Data extracted from a collection:
——

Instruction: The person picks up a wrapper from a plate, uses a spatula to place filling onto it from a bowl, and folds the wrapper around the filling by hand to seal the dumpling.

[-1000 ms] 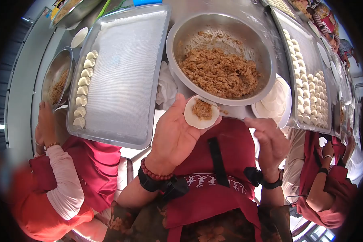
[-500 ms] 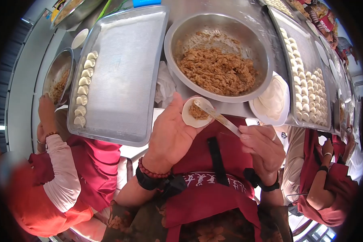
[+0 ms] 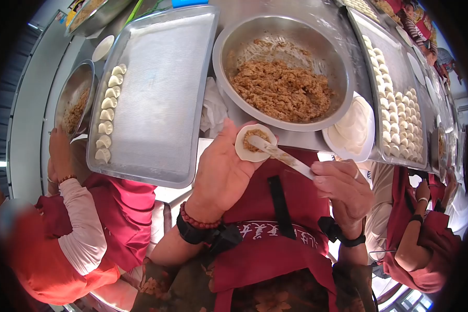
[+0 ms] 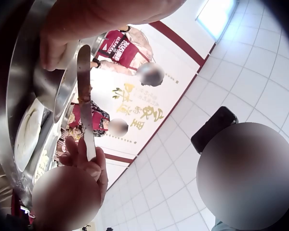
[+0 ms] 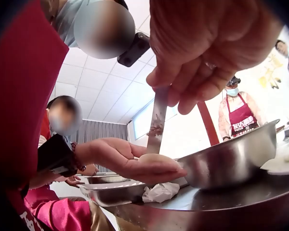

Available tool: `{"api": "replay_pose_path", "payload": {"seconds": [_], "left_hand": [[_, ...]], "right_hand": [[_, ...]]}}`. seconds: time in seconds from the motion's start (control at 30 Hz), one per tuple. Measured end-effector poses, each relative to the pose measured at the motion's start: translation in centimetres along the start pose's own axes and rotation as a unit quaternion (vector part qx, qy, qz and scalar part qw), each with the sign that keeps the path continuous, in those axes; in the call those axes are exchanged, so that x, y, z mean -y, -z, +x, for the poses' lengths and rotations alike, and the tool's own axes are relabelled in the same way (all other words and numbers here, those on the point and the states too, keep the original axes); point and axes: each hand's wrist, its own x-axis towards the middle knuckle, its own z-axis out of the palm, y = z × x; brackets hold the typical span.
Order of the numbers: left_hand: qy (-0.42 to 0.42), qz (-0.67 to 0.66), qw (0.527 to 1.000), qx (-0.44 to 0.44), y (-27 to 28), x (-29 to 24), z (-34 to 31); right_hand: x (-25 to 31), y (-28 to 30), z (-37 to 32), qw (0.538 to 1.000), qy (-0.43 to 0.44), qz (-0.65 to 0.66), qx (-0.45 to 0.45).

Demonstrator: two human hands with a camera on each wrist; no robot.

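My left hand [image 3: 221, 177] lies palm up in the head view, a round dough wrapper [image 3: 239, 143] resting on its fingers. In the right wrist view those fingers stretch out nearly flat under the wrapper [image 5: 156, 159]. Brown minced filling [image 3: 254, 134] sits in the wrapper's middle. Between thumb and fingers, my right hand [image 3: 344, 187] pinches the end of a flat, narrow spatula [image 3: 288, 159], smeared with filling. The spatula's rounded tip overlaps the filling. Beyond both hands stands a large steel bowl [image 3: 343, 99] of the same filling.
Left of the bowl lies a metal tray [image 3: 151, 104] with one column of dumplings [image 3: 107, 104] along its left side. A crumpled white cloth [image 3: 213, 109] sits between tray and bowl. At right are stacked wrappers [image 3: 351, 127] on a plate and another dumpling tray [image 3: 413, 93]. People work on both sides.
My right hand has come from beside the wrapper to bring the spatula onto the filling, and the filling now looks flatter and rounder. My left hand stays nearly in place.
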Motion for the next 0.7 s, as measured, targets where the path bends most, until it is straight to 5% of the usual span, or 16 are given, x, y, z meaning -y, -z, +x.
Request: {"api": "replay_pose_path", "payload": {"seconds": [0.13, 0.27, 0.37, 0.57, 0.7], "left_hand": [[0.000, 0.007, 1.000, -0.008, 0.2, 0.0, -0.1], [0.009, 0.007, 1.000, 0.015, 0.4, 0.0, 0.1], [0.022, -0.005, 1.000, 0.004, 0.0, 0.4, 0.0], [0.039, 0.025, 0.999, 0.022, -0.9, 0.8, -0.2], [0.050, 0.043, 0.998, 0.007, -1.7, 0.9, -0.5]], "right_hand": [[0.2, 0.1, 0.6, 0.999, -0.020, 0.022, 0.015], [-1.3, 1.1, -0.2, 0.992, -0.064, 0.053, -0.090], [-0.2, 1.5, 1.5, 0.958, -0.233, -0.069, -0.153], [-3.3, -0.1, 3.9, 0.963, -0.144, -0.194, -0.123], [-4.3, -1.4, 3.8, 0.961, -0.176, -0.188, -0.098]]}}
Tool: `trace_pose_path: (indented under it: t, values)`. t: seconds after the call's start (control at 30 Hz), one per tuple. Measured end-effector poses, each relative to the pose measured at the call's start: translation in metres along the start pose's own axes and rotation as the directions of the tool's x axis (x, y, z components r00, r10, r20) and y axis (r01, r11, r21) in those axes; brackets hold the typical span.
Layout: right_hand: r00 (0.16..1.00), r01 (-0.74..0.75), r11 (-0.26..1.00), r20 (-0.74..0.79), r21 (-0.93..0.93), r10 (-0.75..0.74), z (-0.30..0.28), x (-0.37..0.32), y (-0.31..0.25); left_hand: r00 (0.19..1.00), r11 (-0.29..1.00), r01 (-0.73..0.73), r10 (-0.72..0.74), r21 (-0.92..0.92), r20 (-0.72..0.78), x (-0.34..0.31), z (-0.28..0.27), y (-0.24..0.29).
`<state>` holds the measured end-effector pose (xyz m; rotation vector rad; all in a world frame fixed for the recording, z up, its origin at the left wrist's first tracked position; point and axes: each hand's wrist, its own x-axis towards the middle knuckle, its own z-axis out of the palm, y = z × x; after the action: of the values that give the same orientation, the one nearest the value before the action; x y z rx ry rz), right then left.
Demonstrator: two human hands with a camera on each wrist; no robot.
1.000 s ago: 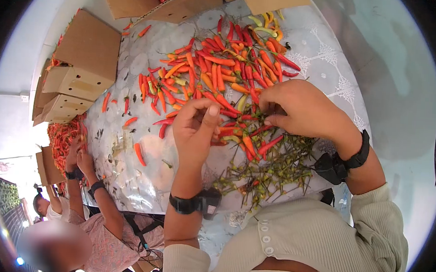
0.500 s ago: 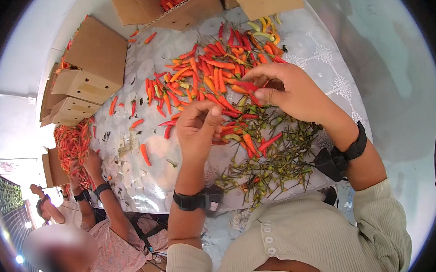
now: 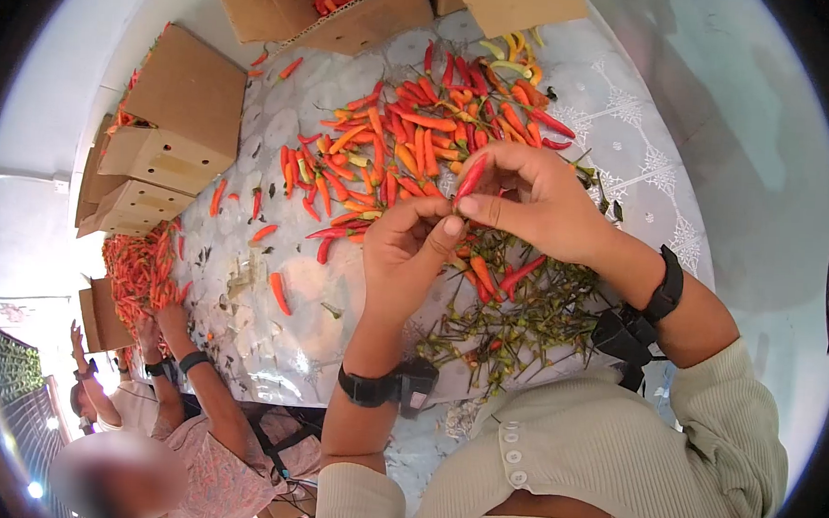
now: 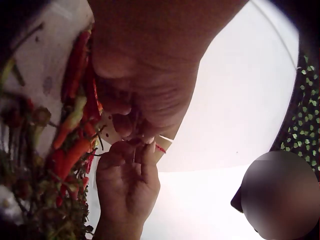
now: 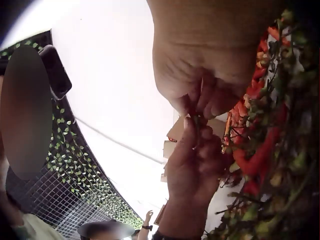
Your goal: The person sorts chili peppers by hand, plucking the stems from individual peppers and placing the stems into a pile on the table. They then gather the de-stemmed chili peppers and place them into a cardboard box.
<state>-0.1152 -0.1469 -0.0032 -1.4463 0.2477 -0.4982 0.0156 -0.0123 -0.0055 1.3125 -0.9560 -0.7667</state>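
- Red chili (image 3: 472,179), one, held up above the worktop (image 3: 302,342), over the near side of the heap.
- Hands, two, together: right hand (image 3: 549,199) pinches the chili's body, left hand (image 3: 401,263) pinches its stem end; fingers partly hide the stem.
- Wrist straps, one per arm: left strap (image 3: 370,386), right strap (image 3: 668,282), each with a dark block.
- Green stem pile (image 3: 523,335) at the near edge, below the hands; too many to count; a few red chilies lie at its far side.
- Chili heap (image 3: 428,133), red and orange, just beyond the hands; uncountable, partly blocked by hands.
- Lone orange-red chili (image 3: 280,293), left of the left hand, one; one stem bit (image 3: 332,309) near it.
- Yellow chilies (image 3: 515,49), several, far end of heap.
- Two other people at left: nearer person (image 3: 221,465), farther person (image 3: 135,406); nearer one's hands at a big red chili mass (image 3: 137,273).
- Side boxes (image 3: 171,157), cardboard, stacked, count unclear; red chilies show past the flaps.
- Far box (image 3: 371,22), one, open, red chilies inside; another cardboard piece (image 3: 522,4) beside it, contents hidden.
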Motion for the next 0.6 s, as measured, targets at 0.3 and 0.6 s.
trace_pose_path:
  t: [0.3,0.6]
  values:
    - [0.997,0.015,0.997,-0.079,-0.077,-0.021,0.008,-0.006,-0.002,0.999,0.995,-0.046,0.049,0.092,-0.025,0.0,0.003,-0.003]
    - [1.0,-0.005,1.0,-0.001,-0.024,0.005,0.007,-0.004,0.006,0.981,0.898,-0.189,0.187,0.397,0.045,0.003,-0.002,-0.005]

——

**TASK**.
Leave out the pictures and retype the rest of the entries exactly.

**SOLUTION**.
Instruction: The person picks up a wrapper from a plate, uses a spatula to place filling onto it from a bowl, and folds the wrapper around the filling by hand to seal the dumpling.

[-1000 ms] 
[-500 ms] 
[+0 ms] 
[+0 ms] 
[+0 ms] 

Available tool: `{"api": "replay_pose_path", "payload": {"seconds": [_], "left_hand": [[_, ...]], "right_hand": [[_, ...]]}}`. seconds: time in seconds from the motion's start (control at 30 Hz), one per tuple. Measured end-effector poses, each relative to the pose measured at the motion's start: translation in centimetres along the start pose's own axes and rotation as a unit quaternion (vector part qx, qy, qz and scalar part qw), each with the sign that keeps the path continuous, in those axes; in the call those axes are exchanged, so that x, y, z mean -y, -z, +x, for the poses' lengths and rotations alike, and the tool's own axes are relabelled in the same way (all other words and numbers here, those on the point and the states too, keep the original axes); point and axes: each hand's wrist, its own x-axis towards the middle knuckle, its own z-axis out of the palm, y = z × x; brackets hold the typical span.
Order of the numbers: left_hand: qy (-0.42 to 0.42), qz (-0.67 to 0.66), qw (0.527 to 1.000), qx (-0.44 to 0.44), y (-27 to 28), x (-29 to 24), z (-34 to 31); right_hand: x (-25 to 31), y (-28 to 30), z (-37 to 32), qw (0.538 to 1.000), qy (-0.43 to 0.44), qz (-0.65 to 0.66), qx (-0.45 to 0.45).

Demonstrator: two human hands with a camera on each wrist; no robot.

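My left hand [image 3: 221, 177] lies palm up in the head view, a round dough wrapper [image 3: 239, 143] resting on its fingers. In the right wrist view those fingers stretch out nearly flat under the wrapper [image 5: 156, 159]. Brown minced filling [image 3: 254, 134] sits in the wrapper's middle. Between thumb and fingers, my right hand [image 3: 344, 187] pinches the end of a flat, narrow spatula [image 3: 288, 159], smeared with filling. The spatula's rounded tip overlaps the filling. Beyond both hands stands a large steel bowl [image 3: 343, 99] of the same filling.
Left of the bowl lies a metal tray [image 3: 151, 104] with one column of dumplings [image 3: 107, 104] along its left side. A crumpled white cloth [image 3: 213, 109] sits between tray and bowl. At right are stacked wrappers [image 3: 351, 127] on a plate and another dumpling tray [image 3: 413, 93]. People work on both sides.
My right hand has come from beside the wrapper to bring the spatula onto the filling, and the filling now looks flatter and rounder. My left hand stays nearly in place.
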Motion for the next 0.7 s, as measured, targets where the path bends most, until it is straight to 5% of the usual span, or 16 are given, x, y, z meaning -y, -z, +x.
Request: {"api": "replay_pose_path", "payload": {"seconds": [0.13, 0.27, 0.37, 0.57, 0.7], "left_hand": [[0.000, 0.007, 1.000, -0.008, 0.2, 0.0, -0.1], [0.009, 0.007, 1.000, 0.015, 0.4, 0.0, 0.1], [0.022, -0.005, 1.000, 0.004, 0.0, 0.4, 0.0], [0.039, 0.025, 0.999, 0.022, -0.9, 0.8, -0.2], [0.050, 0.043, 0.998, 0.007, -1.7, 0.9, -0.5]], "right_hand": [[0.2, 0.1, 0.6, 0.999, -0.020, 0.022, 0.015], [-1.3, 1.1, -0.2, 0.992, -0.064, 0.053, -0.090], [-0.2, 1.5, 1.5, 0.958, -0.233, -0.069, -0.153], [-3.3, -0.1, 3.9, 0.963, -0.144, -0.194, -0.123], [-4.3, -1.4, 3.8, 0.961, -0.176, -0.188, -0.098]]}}
Tool: `trace_pose_path: (indented under it: t, values)`. t: seconds after the call's start (control at 30 Hz), one per tuple. Measured end-effector poses, each relative to the pose measured at the call's start: translation in metres along the start pose's own axes and rotation as the directions of the tool's x axis (x, y, z components r00, r10, r20) and y axis (r01, r11, r21) in those axes; brackets hold the typical span.
Layout: right_hand: r00 (0.16..1.00), r01 (-0.74..0.75), r11 (-0.26..1.00), r20 (-0.74..0.79), r21 (-0.93..0.93), r10 (-0.75..0.74), z (-0.30..0.28), x (-0.37..0.32), y (-0.31..0.25); left_hand: r00 (0.19..1.00), r11 (-0.29..1.00), r01 (-0.73..0.73), r10 (-0.72..0.74), r21 (-0.92..0.92), r20 (-0.72..0.78), x (-0.34..0.31), z (-0.28..0.27), y (-0.24..0.29).
`<state>` holds the measured end-effector pose (xyz m; rotation vector rad; all in a world frame fixed for the recording, z up, its origin at the left wrist's first tracked position; point and axes: each hand's wrist, its own x-axis towards the middle knuckle, its own z-axis out of the palm, y = z × x; after the action: of the values that give the same orientation, the one nearest the value before the action; x y z rx ry rz), right then left.
Demonstrator: two human hands with a camera on each wrist; no robot.
1.000 s ago: 
0.500 s ago: 
now: 
now: 
now: 
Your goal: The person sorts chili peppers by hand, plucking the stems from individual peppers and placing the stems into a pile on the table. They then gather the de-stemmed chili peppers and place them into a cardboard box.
<state>-0.1152 -0.1469 -0.0032 -1.4463 0.2477 -0.4982 0.0156 -0.0123 -0.0055 1.3125 -0.9560 -0.7667</state>
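- Red chili (image 3: 472,179), one, held up above the worktop (image 3: 302,342), over the near side of the heap.
- Hands, two, together: right hand (image 3: 549,199) pinches the chili's body, left hand (image 3: 401,263) pinches its stem end; fingers partly hide the stem.
- Wrist straps, one per arm: left strap (image 3: 370,386), right strap (image 3: 668,282), each with a dark block.
- Green stem pile (image 3: 523,335) at the near edge, below the hands; too many to count; a few red chilies lie at its far side.
- Chili heap (image 3: 428,133), red and orange, just beyond the hands; uncountable, partly blocked by hands.
- Lone orange-red chili (image 3: 280,293), left of the left hand, one; one stem bit (image 3: 332,309) near it.
- Yellow chilies (image 3: 515,49), several, far end of heap.
- Two other people at left: nearer person (image 3: 221,465), farther person (image 3: 135,406); nearer one's hands at a big red chili mass (image 3: 137,273).
- Side boxes (image 3: 171,157), cardboard, stacked, count unclear; red chilies show past the flaps.
- Far box (image 3: 371,22), one, open, red chilies inside; another cardboard piece (image 3: 522,4) beside it, contents hidden.
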Motion for the next 0.6 s, as measured, targets at 0.3 and 0.6 s.
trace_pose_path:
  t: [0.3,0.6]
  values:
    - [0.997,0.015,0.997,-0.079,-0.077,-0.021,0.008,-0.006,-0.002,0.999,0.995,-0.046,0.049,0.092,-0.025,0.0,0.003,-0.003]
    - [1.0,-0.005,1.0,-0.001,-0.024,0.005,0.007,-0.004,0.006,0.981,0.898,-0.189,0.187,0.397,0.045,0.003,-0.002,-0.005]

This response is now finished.